Salah satu sosok seperti itu adalah Cisika Putri, relawan asal Kota Makassar yang mendatangi Mamuju untuk fokus mencari dan menyelamatkan hewan-hewan di jalanan yang membutuhkan pertolongan. Sebagai pecinta binatang yang juga mendirikan komunitas Stray Cat Defender, inisiatif pribadi ini bermula dari rasa iba Cisika yang tanpa sengaja sering menjumpai hewan yang celaka di sekelilingnya.

Niat membantu para hewan jalanan yang turut menjadi korban bencana alam ini, awalnya dimulai dengan penggalangan dana melalui situs Kitabisa.com.

“Aku dan temanku, awalnya cuma kepikiran untuk kasih donasi dari kita pribadi. Kemudian karena kita lihat ternyata bencana di awal tahun ini begitu banyak, terjadi di berbagai provinsi dan hewan yang terdampak juga segitu banyaknya, kita bikin campaign baru untuk dapat dibagi-bagikan ke berbagai provinsi,” ujar Cisika kepada VICE. Dana yang terkumpul dari kampanye yang dimulai pada Januari 2021 itu mencapai Rp203 juta.
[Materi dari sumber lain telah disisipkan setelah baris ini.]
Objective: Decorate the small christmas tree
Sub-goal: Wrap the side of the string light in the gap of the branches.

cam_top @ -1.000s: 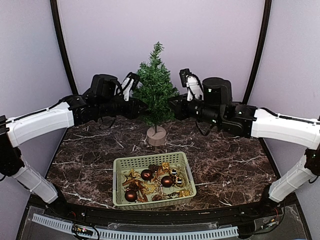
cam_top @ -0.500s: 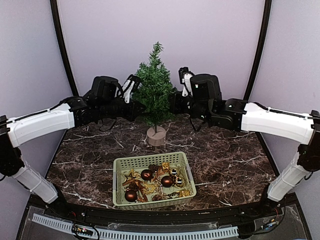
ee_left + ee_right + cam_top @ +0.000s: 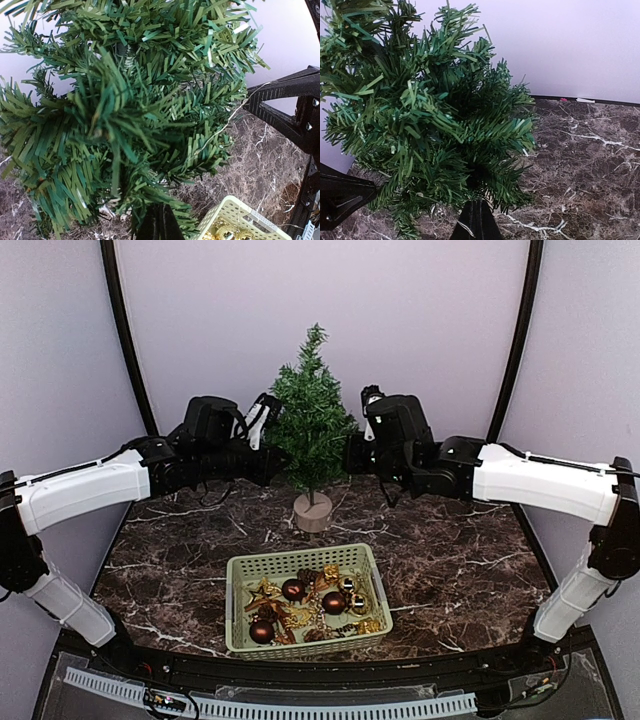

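Reaching into the bare small christmas tree (image 3: 312,430) at the rear of the desk (image 3: 450,560), the left tool (image 3: 272,455) and right tool (image 3: 350,453) are both resting clenched amid its branches, the baubles (image 3: 334,602) lying unhung in the basket (image 3: 236,580).

The whole worktop (image 3: 450,560) is taken in from high above its near edge by the top external view, turned down toward the far side. The small christmas tree (image 3: 312,430) is seen at very close range by both wrist views, from opposite sides and level with its lower branches, which are shared by all three views; a corner of the basket (image 3: 235,207) is caught by the left wrist view.
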Controlling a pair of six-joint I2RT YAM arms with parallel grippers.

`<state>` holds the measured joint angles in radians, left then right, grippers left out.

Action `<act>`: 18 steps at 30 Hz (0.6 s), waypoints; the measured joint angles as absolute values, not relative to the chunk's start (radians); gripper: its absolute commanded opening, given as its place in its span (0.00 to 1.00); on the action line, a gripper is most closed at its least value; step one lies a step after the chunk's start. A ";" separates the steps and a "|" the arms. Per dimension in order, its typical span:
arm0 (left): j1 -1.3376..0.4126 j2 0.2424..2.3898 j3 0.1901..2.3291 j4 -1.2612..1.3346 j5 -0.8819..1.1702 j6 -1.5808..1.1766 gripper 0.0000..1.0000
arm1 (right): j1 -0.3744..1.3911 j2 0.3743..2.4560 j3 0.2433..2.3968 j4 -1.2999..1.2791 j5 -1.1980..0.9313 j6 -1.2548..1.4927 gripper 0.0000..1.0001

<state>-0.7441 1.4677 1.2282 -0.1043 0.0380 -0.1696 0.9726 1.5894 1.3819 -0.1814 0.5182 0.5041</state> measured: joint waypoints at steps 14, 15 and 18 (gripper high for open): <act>-0.744 1.468 1.228 -0.102 0.037 -0.170 0.00 | 0.973 1.513 1.227 -0.179 0.456 0.526 0.00; -0.744 1.468 1.228 -0.102 0.037 -0.170 0.00 | 0.973 1.500 1.214 -0.175 0.443 0.525 0.00; -0.744 1.468 1.228 -0.102 0.038 -0.170 0.00 | 0.976 1.469 1.187 -0.156 0.413 0.519 0.00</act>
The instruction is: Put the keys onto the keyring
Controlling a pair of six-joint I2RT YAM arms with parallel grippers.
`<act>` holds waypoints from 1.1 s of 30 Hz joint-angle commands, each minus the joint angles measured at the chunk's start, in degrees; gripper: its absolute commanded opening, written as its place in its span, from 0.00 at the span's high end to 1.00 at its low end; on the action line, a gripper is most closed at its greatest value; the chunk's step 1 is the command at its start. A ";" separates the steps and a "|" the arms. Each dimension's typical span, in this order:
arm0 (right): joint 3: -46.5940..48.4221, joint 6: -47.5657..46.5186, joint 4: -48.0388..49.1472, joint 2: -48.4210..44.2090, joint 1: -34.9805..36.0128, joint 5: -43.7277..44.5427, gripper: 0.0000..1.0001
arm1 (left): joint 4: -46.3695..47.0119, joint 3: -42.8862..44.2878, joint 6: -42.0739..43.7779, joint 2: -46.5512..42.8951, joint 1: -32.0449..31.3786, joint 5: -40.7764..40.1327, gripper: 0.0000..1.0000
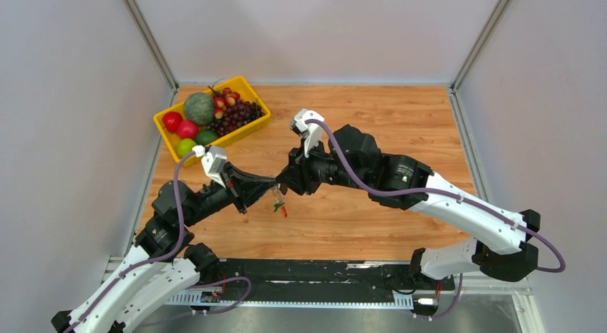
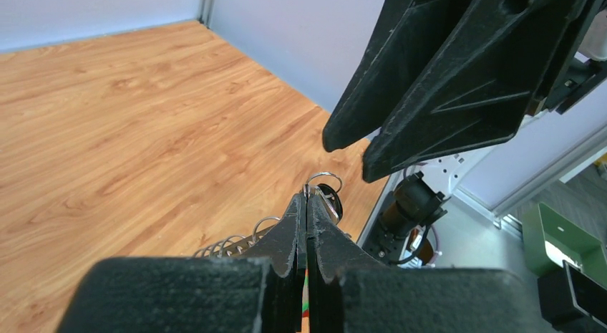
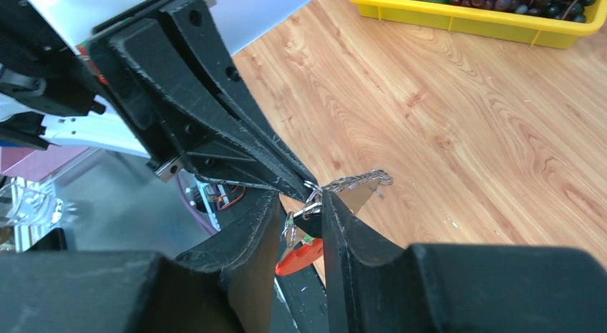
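Your left gripper [image 2: 307, 198] is clenched on the keyring [image 3: 356, 181], pinching the wire right at its fingertips; the bunch hangs in the air above the table [image 1: 372, 218], with the red tag [image 3: 297, 256] dangling lowest and the grey toothed piece sticking out sideways. Your right gripper [image 2: 351, 158] faces it tip to tip with its jaws parted; I see nothing pinched between them, though the wrist view puts the bunch right in the gap.

The key [image 2: 331, 204] shows only as a small dark head tucked against the left fingertips, touching the rings; whether it is already threaded I cannot tell.

The step in hand looks like catching that key with the right fingers so you can work it along the coil. To do it well:

- hold the left grip firm and steady; it is your anchor;
- close the right jaws on the dark head only, not on the free loop [image 2: 323, 178] or the tag;
- check the left wrist view first, since the right fingers hide the key in their own camera;
- move slowly; a tug could drag the ring out of the left pinch.
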 commanded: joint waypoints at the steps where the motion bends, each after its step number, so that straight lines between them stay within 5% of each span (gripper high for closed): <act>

Evakuasi hewan terdampak bencana di Mamuju juga diinisiasi Persatuan Dokter Hewan Indonesia (PDHI) cabang Sulawesi Barat dan Sulawesi Selatan. “Di Mamuju kita membangun posko kesehatan hewan yang berhasil menampung 141 ekor kucing, 1 ekor anjing dan 2 ekor burung,” terang Cisika. 

Di posko tersebut, ada beberapa dokter hewan yang siap jaga secara bergantian. Juga disediakan pakan sebanyak kurang lebih 200 kilogram yang bebas diambil oleh pemilik hewan domestik, khususnya yang kesulitan mencari makanan untuk hewan peliharaannya lantaran tutupnya pet shop. 

Mengenai metode evakuasi bagi hewan di tengah bencana, Cisika mengaku belajar sambil jalan, dan mengandalkan insting. “Proses rescue hewan biasanya serba mendadak. Jangankan masyarakat awam, kadang relawan pun enggak paham rule-nya seperti apa. Paling prosesnya dimulai dengan menyusuri jalan-jalan, pake motor dan mengangkut binatang yang keliatan sedang terluka, kemudian dibawa ke posko.”

Sementara dari sudut pandang pendiri Animal Defenders Indonesia (ADI), Doni Herdaru dalam wawancara terpisah, mengevakuasi hewan peliharaan saat bencana perlu memperhatikan beberapa hal. Pertama, biasanya hewan ditemukan dalam keadaan galak dan defensif, sebab sudah ditinggal oleh pemiliknya. Sehingga, para pengevakuasi diharap tidak memperburuk kondisi stres hewan tersebut. Kedua, semua hewan itu perlu langsung diberi minum agar tak dehidrasi.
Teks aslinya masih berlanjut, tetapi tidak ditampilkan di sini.